The Designer D.I.Y. series returns with a sleeveless look for the last stretches of summer, from the pioneer woman of modern prairie dresses.

By Jessica Testa

Illustrations by Samantha Hahn

Batsheva Hay has kept busy these last six months, creating quarantine-friendly fashion via face masks and house dresses in her signature ironic Amish patterns. At some point, she also acquired a collection of old patterned pillowcases from her mother, and they reminded Ms. Hay of one of the first garments she learned to make.

“My mother used to make these when she was a kid, and she showed me and my brother how to make them when we were kids,” Ms. Hay said.

When the pillowcases got a hole or two in them, the siblings would tear them up, turning them into costumes for plays they would act out at home. But as an adult — and as the designer who almost single-handedly made prairie dresses cool — Ms. Hay saw the vintage Laura Ashley and Ralph Lauren pillowcases in a new, though equally playful, light.

“Now that she gave me her old stash, I realize the patterns are so amazing and that they could be put together for adults using just some strategic holes and embellishments like safety pins,” Ms. Hay said.

Your tool kit

One pillowcase

A pair of scissors

Optional: A needle and thread

Optional: A second pillowcase and a package of safety pins (to make a dress instead)


Pick your pillowcase

The pillowcase must have a large enough circumference to fit around your chest and hips. Most standard pillowcases have a circumference of 40 inches; to create a larger size, sew together two pillowcases — each sliced along one of the side seams — to your desired fit.

Lay the pillowcase on a flat surface, lengthwise, with the closed end on top.


Start cutting

With the scissors, cut a neckline at the center of the closed end that’s large enough to fit your head through.

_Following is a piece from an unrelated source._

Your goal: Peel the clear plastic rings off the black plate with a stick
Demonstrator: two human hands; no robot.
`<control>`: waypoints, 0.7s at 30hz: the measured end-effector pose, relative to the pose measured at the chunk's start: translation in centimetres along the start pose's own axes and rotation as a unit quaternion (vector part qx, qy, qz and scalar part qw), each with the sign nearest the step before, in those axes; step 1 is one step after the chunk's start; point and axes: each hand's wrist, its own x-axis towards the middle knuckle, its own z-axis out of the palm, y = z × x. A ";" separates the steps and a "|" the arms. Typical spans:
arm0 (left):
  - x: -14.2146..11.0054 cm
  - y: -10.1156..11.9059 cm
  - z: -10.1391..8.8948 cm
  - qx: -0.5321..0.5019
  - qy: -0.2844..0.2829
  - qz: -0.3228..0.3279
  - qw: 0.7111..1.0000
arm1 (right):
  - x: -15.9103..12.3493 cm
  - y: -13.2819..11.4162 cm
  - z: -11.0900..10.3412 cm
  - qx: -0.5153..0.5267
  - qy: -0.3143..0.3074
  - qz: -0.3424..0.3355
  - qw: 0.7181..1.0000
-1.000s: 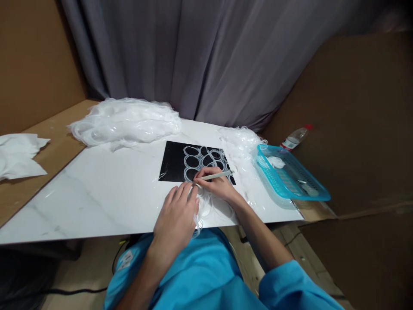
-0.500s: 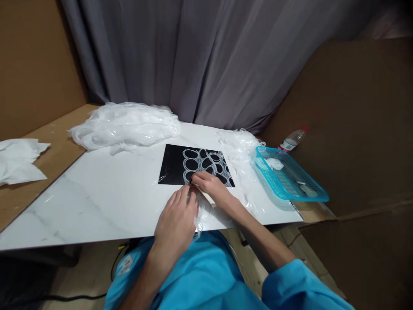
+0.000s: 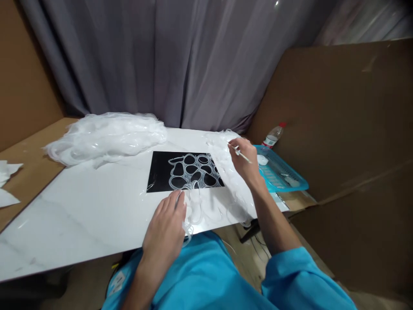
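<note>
Clear rings [image 3: 193, 211] perhaps under left hand [image 3: 166, 232]

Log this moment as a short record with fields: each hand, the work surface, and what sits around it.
left hand: flat on clear plastic rings at near edge of white board
right hand: raised, holding thin stick
black sheet: on board, clear rings laid on it
far left: heap of clear plastic
right: blue basket, bottle behind it
</note>
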 end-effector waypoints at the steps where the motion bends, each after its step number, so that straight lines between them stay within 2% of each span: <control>1: 0.0 0.0 -0.1 -0.007 0.001 -0.012 1.000 | -0.7 -0.1 -0.8 0.039 0.006 0.018 0.999; 3: 0.1 0.3 -0.4 -0.024 0.005 -0.044 0.999 | -2.6 -1.3 -2.4 0.122 -0.017 0.041 0.991; 5: 0.2 0.7 -1.1 -0.048 0.015 -0.063 0.997 | -5.1 -3.6 -3.6 0.203 -0.075 0.050 0.975; 10: -0.2 1.8 -2.5 -0.172 0.025 -0.036 0.984 | -10.7 -10.1 -4.4 0.401 -0.209 0.076 0.889; 13: -1.1 1.7 -2.5 -0.248 -0.006 -0.034 0.968 | -12.6 -12.5 -3.8 0.479 -0.260 0.033 0.838; 16: -1.8 1.3 -2.2 -0.317 -0.037 -0.032 0.947 | -14.0 -13.4 -3.1 0.497 -0.269 -0.018 0.825; 19: -1.7 1.7 -2.2 -0.350 -0.048 -0.099 0.930 | -15.1 -13.6 -2.5 0.490 -0.277 -0.087 0.822; 21: -1.4 2.5 -2.4 -0.359 -0.023 -0.167 0.918 | -15.4 -13.3 -2.7 0.488 -0.283 -0.141 0.814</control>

Cut lines at the top of the left and right sides of the pillowcase — large enough for your arms.


Customize (if you want)

The top is basically finished! But Ms. Hay says you don’t have to stop here. You could sew the neck and arm holes neatly with a needle and thread or leave them raw, because that looks good, too. You could also add embellishments, like buttons or trim.


Or turn it into an avant-garde shift

Grab a second pillowcase and repeat Step 1. Then cut it open along the closed end. This will be the skirt of your dress.

Step into the pillowcase and pull it up to where you would like it to rest, near your waist. (Ms. Hay likes the skirt positioned a bit askew.)

Using several safety pins, attach the two pillowcases together at the waist, adding a safety pin every inch or so, pinning all the way around.